The summer lull descended upon the market as CDO issuance reached paltry levels last week. While arbitrage and structured product CDOs make up the bulk of the current pipeline, market talk focused on high yield loan-back vehicles and wider-than-expected spreads.

As July opened, CDO issuance for the U.S. market hit approximately $22.2 billion, according to JP Morgan Securities, down from the $28.7 billion tallied at the same point in time last year. Issuance for the start of the month was extremely slim, just $350 million, thanks entirely to the pricing of Goldman Sachs-led NYLIM Flatiron CLO 2003-1. An arbitrage deal managed by New York Life, sources report the top tranche priced at 55 basis points over three-month Libor. The July 4 holiday obviously impacted the market; however, take heart of the fact that July 2002 cashed out at $2.08 billion, according to JPMorgan figures.

Structured product CDOs have made up half of the volume this year and a noticeable spike in high yield loan-backed issuance has taken place.

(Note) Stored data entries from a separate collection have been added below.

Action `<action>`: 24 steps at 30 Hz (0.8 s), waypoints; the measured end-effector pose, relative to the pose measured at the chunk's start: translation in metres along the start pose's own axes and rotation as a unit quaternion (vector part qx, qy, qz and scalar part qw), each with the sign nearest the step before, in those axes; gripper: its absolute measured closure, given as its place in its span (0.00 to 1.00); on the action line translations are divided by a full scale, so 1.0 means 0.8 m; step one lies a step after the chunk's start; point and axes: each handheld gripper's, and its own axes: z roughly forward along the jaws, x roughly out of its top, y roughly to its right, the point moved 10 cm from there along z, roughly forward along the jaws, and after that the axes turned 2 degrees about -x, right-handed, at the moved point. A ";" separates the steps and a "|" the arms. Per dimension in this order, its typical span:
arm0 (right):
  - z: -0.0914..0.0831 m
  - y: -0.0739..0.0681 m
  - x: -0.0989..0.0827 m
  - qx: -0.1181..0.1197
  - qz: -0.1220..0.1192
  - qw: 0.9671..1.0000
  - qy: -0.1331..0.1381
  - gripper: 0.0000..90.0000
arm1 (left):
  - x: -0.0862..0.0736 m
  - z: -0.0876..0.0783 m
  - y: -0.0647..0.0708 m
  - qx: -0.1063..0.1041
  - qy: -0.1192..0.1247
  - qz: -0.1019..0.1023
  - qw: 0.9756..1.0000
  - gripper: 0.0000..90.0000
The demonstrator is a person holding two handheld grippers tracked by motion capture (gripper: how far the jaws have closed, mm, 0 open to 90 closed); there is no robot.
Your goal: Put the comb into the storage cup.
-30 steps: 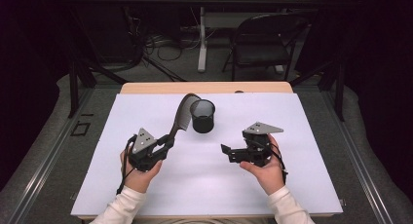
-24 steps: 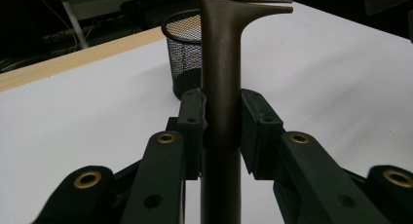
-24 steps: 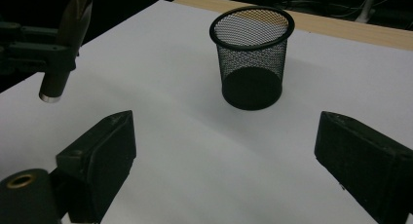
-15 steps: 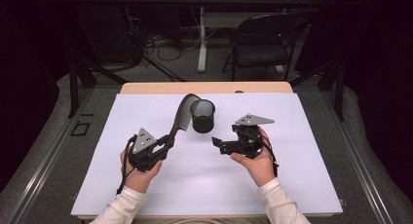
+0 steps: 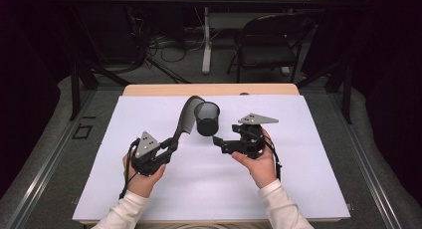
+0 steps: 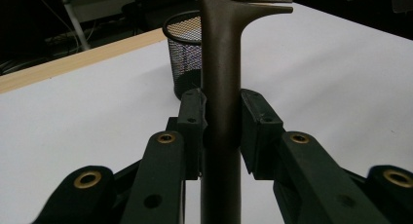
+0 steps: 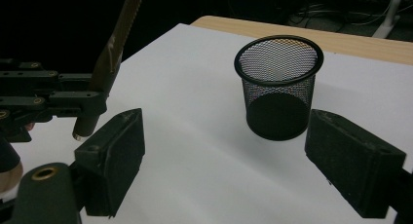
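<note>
comb (image 5: 185, 118), dark and long-handled, is clamped by its handle between the jaws of the left gripper (image 5: 171, 143), which grasp it from both sides; in the left gripper view the handle (image 6: 221, 87) rises straight up between the two black pads (image 6: 191, 112) pressed against it, and the toothed head spreads out at the top edge. from the high view the comb slants up and away from the left hand (image 5: 142, 176), its head arching right next to the rim of the mesh cup (image 5: 207, 118); whether comb and cup touch cannot be told. the cup, a black wire-mesh cylinder, stands upright on the white sheet (image 5: 298, 164) that covers the table (image 5: 149, 90), near the far middle of it.

the right gripper (image 5: 217, 141), held in the right hand (image 5: 259, 162), points left toward the cup from just beside it, on the near right. its jaws are released and wide, with nothing between the pads (image 7: 114, 151), though they have just been closing a little. in the right gripper view the cup (image 7: 277, 85) sits ahead between the two pads, apart from both, and the left gripper (image 7: 73, 104) with the comb handle (image 7: 117, 44) shows at the left.

a folding chair (image 5: 271, 40) stands beyond the table in the dark.
</note>
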 end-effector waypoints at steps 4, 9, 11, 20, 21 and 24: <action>0.000 -0.001 0.000 0.006 0.004 1.000 0.006 0.17 | 0.000 0.000 0.001 0.002 0.002 0.002 1.000 0.81; -0.001 -0.001 0.000 0.010 0.012 1.000 0.014 0.18 | -0.002 0.002 0.003 0.000 0.001 0.003 1.000 0.81; -0.001 -0.001 0.000 0.012 0.013 1.000 0.014 0.18 | -0.002 0.003 0.004 0.001 0.001 0.004 1.000 0.81; -0.004 -0.002 0.002 0.035 0.055 0.997 0.035 0.20 | -0.006 0.008 0.014 -0.003 0.000 0.015 1.000 0.81; -0.005 -0.002 0.003 0.038 0.062 0.997 0.038 0.21 | -0.007 0.008 0.014 -0.003 0.000 0.016 1.000 0.81; -0.007 0.000 0.004 0.042 0.075 0.995 0.047 0.26 | -0.009 0.010 0.017 -0.005 -0.003 0.017 1.000 0.81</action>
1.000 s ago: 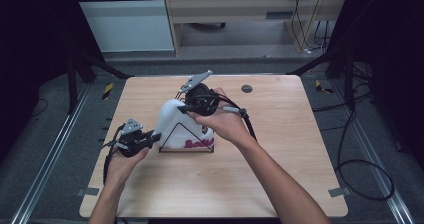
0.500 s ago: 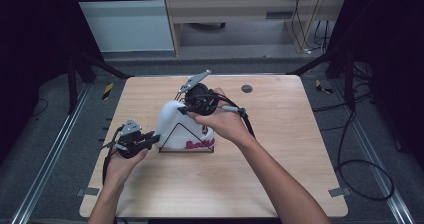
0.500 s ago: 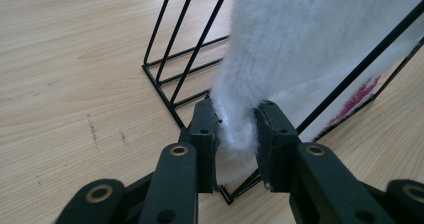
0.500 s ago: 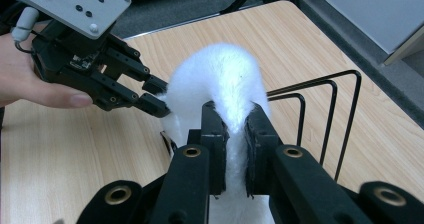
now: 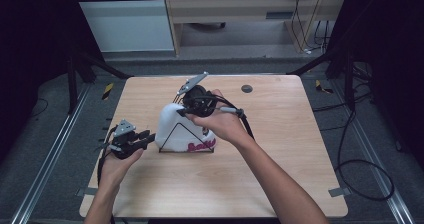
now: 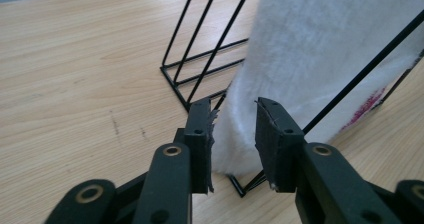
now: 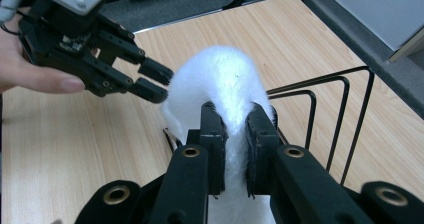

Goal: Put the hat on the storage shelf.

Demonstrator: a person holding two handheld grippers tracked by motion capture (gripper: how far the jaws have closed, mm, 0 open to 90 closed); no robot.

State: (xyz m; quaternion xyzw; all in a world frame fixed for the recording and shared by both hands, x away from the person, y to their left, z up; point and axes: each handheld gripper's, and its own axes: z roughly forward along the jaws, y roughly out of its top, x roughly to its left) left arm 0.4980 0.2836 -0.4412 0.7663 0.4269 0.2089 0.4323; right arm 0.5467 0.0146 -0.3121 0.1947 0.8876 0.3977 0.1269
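Pinching the top fold of a white fluffy cloth, the right gripper is holding it draped over a black wire rack near the middle of the wooden table. At the cloth's left edge, the left gripper is sitting with its jaws narrowly parted; they have just been opening, with the cloth's lower edge between them but no longer squeezed. To finish well, the person is probably best keeping the right grip steady while drawing the left gripper clear without snagging fibres or tipping the rack.
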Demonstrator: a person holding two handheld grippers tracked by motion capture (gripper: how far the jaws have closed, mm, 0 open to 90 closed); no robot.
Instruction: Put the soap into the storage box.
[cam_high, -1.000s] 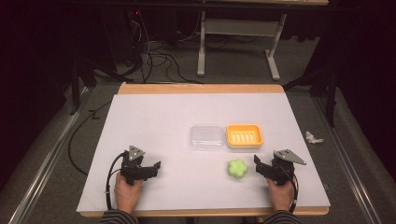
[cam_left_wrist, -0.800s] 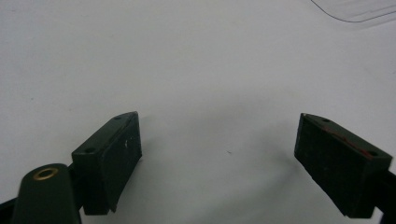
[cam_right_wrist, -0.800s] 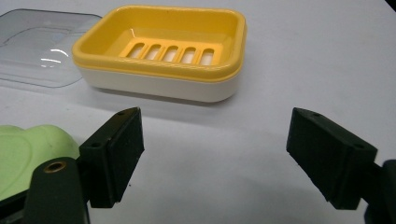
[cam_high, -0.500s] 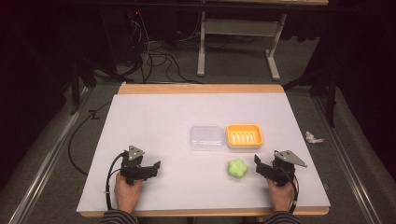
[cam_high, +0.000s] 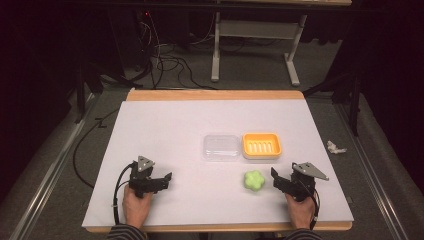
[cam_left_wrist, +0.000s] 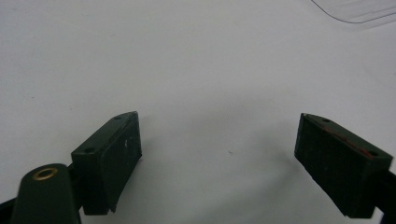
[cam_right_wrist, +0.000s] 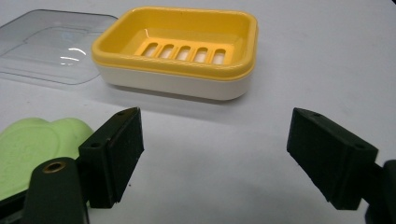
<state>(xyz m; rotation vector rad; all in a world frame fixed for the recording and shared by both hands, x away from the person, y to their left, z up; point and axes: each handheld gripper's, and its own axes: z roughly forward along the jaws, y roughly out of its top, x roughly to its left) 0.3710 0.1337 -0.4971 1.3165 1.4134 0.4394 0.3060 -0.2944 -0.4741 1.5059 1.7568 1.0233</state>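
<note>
- Resting on the white bench (cam_high: 200, 125) near its front edge, the left gripper (cam_high: 162, 180) sits in the person's left hand (cam_high: 136, 206); its jaws stand wide apart with nothing between them, bare bench surface showing in the gap in the left gripper view.
- Right gripper (cam_high: 276, 179) is held by the right hand (cam_high: 301, 210) at the front right of the bench, jaws spread wide and empty, pointing toward the bench middle.
- Green flower-shaped soap (cam_high: 253, 181) lies flat on the bench just beside the right gripper, on its left; in the right gripper view it (cam_right_wrist: 32, 149) sits outside the left jaw, not between the jaws.
- Yellow soap dish (cam_high: 261, 145) with slotted insert stands upright beyond the soap, right of bench centre; its lower body is white (cam_right_wrist: 177, 84).
- Clear plastic lid (cam_high: 221, 147) lies just beside the dish on its left; whether they touch I cannot tell.
- A crumpled white scrap (cam_high: 335, 147) lies on the floor, right of the bench.
</note>
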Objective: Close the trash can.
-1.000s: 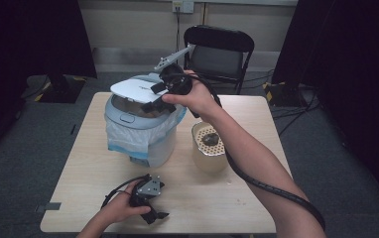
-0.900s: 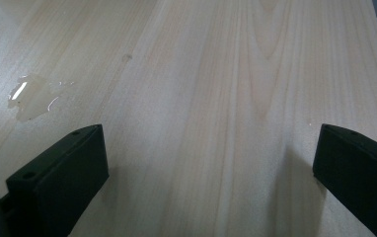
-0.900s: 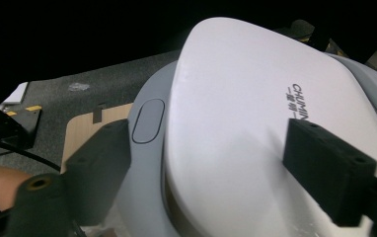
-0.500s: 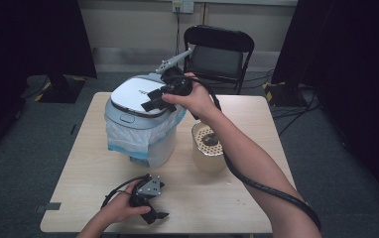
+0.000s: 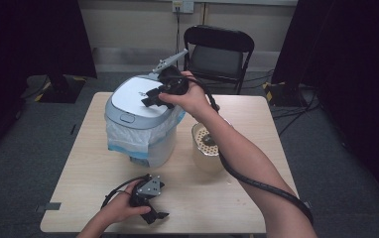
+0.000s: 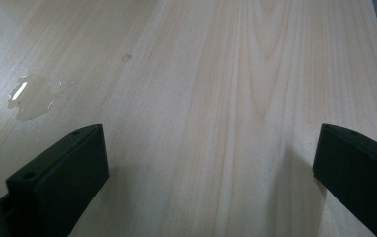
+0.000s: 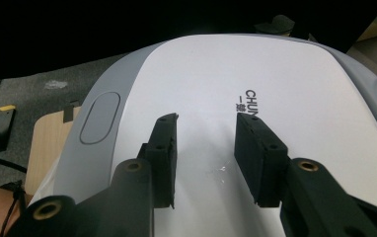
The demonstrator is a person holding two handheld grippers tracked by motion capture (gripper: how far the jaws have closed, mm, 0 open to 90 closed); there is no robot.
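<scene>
Right gripper (image 7: 204, 158), jaws slightly apart and empty, sat apparently touching the white-and-grey lidded plastic bin (image 5: 128, 106), oval latch button (image 7: 99, 117) at its ten o'clock; left gripper (image 5: 148, 196) rested wide-open, farther off.

High view: fixed, above the person's edge of the counter (image 5: 237, 208), facing forward and down. Takes in the whole counter, the lidded bin (image 5: 140, 121) at its far left, and a folding chair (image 5: 217, 49) beyond the bin.

Left gripper view: rides the left hand-held gripper (image 5: 150, 201), on the near side of the counter from the bin. Very close to the wood, looking low along the grain; a small wet patch (image 6: 28, 94) lies ahead of the jaws.

Right gripper view: rides the right hand-held gripper (image 5: 153, 96), just above the bin, looking down across its white lid (image 7: 255, 98) toward the floor beyond.

Shared: high and right views both show the bin lid; high and left views both show the counter surface.
</scene>
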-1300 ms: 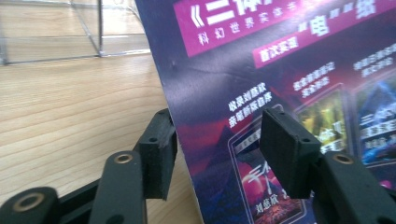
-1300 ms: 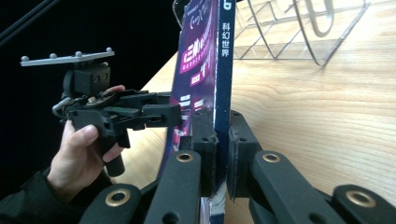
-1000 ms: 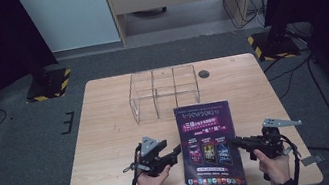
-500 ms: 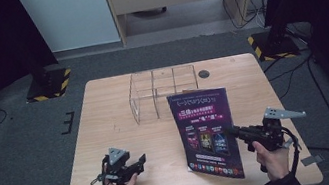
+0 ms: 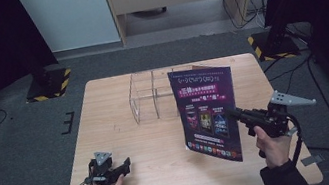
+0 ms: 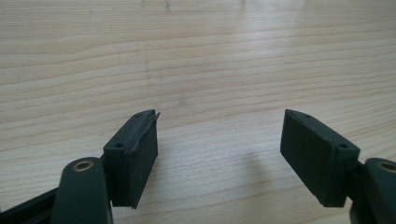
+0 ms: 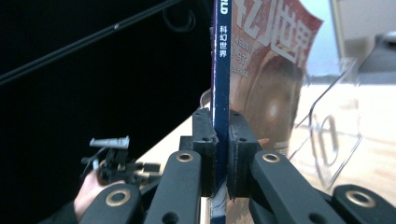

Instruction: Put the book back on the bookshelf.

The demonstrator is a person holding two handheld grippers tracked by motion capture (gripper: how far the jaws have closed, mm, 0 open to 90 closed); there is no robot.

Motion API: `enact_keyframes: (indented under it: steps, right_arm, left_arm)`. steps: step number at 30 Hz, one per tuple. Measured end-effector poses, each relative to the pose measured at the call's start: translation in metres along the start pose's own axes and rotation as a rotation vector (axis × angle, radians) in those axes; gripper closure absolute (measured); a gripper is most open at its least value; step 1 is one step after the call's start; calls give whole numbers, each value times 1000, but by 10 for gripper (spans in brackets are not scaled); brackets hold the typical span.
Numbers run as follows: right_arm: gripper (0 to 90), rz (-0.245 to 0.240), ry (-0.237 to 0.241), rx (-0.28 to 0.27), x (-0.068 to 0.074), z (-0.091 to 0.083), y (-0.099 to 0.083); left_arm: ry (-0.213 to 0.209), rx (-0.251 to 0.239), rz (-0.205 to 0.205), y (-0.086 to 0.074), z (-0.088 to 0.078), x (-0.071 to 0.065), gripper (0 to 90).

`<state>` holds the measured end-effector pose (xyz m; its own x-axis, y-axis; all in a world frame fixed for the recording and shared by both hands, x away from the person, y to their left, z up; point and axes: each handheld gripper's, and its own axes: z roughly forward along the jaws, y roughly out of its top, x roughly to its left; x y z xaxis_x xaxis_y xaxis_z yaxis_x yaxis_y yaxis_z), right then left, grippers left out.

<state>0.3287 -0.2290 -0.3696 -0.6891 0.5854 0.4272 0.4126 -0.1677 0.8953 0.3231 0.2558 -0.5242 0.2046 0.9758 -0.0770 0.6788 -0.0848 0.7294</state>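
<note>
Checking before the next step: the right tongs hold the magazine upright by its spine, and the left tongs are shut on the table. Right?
Not quite. The left tongs are open with nothing between them, as the left gripper view shows. The right tongs do hold the magazine upright.

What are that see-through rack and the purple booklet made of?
The rack looks like clear acrylic or similar plastic: glossy, and the table shows through it. The booklet seems to be glossy printed paper, thin with a flat spine, clamped in the right gripper.
</note>
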Motion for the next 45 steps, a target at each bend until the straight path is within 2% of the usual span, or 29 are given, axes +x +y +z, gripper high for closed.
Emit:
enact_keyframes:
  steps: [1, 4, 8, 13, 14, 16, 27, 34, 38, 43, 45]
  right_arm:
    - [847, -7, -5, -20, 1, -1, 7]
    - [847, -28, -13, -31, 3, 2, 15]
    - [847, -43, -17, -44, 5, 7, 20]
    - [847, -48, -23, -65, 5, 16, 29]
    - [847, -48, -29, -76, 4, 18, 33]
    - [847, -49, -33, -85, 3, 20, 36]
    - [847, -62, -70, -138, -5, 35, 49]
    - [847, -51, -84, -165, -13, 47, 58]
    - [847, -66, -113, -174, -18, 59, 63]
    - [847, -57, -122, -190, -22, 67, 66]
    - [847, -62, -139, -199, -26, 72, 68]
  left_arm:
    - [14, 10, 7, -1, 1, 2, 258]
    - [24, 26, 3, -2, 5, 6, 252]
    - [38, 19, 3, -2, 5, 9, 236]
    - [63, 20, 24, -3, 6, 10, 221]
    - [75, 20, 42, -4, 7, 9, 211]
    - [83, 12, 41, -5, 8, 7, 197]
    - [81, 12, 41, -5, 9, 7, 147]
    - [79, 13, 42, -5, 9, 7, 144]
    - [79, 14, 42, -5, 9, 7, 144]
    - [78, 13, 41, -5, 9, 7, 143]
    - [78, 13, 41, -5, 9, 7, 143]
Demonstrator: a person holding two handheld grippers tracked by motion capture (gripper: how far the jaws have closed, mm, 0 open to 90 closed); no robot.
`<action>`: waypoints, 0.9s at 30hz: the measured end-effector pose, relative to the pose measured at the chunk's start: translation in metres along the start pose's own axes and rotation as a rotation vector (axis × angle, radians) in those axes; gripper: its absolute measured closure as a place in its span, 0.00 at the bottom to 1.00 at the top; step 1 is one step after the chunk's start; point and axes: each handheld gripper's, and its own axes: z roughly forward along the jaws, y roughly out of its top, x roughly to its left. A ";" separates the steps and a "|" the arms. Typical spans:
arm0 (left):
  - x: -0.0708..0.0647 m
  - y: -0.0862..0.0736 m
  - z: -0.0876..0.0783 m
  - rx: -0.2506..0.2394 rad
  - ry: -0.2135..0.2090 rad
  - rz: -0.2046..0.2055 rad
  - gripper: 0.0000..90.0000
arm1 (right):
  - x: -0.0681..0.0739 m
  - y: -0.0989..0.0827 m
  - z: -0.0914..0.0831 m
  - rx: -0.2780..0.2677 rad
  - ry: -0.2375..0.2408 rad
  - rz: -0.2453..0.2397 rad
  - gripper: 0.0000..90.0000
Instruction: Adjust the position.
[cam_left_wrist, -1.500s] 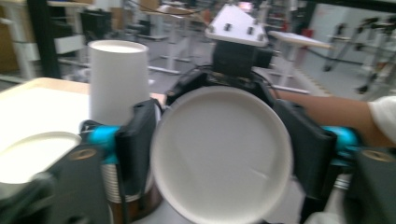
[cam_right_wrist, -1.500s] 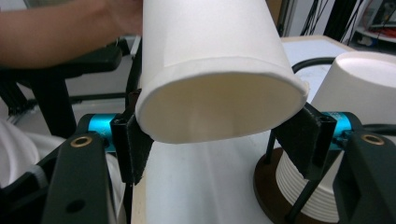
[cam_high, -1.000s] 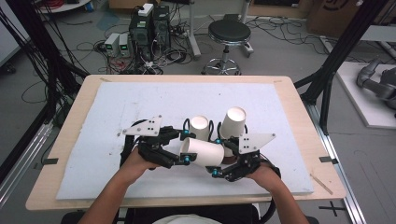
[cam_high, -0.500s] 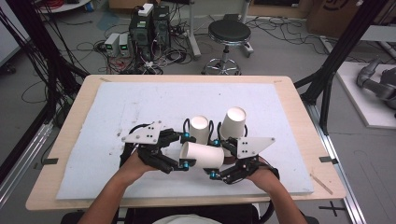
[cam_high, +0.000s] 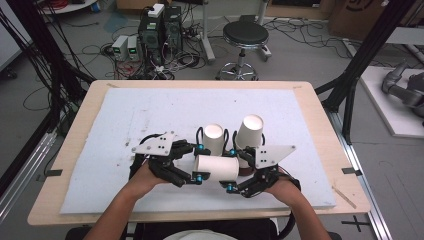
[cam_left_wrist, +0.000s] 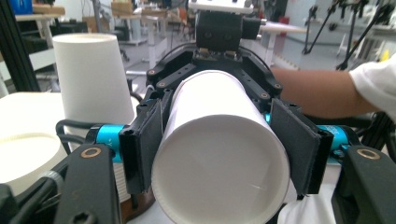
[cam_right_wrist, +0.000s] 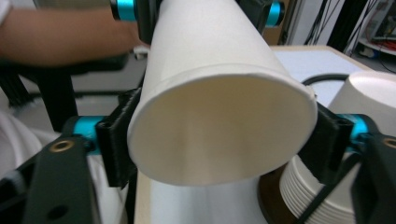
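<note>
Left gripper (cam_high: 199, 162), just closing, clamps a white paper cup (cam_high: 216, 168) lying sideways; right gripper (cam_high: 235, 170) at 3 o'clock grips its rim end.

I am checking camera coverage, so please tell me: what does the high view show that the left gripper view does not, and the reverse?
High view: the whole table and a black stool behind it. Left gripper view: the lying paper cup end-on, its flat bottom facing the camera, pads against its sides. Both: that cup, the left claw shut on it, and an upturned cup beside.
</note>
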 end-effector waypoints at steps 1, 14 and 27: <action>0.000 0.000 -0.001 -0.010 -0.002 0.004 0.40 | 0.000 0.000 0.000 -0.014 0.000 0.012 0.21; -0.001 -0.003 0.002 -0.011 -0.004 0.018 0.40 | -0.002 0.000 -0.004 -0.072 0.028 0.027 0.34; 0.000 -0.008 0.010 0.070 -0.002 -0.029 0.40 | -0.003 0.003 -0.006 -0.008 0.023 -0.016 0.37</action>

This year, high yield loan deals have comprised 42% of issuance whereas in 2002 they comprised 20% for the year.

But while high yield loan and structured finance backed CDOs have become the market's darling, UBS Warburg researchers have given a poor prognosis to synthetic and investment grade (IG) CDOs, at least in the short term; the arbitrage in these deals has been "killed" as CDO tranche spreads on IG credits tightened less than single-name credit default swaps, they said. UBS researchers pointed out the TRACERS index of 100 CDS has not been above 90 basis points since April, and dipped to under 70 by last month.

Unlike other sectors, CDOs have not experienced the spread tightening seen with ABS this year. However, Deutsche Bank's research department believes the market is poised to begin catching up with ABS products, pointing to the improving credit story in the leverage-loan sector as a place to pick up yield.

The firm counts itself among the optimistic in viewing the end of the sour rains that have poured over the U.S. high yield bond market, noting the high-yield corporate default rate declined for the fifth straight month, according to Fitch Ratings. Cash-flow CDOs are indirectly benefiting, Deutsche Bank pointed out, as higher recoveries on defaulted collateral help reduce par erosion. Investors should not be overly jubilant in expecting a comeback of high yield bond-backed CDOs anytime soon, however. Downgrades continue to be issued by various rating agencies on late 1990 vintage bond deals.

On that note, three high-yield bond-backed CDOs currently languish in the pipeline: Robeco CDO V, a $410 million CDO managed by Weiss Peck & Greer; Liberty Square III, a $250 million CDO managed by Wellington Asset Management; and Mount Mitchell CDO II, a $300 million vehicle managed by White Ridge Investment Advisors.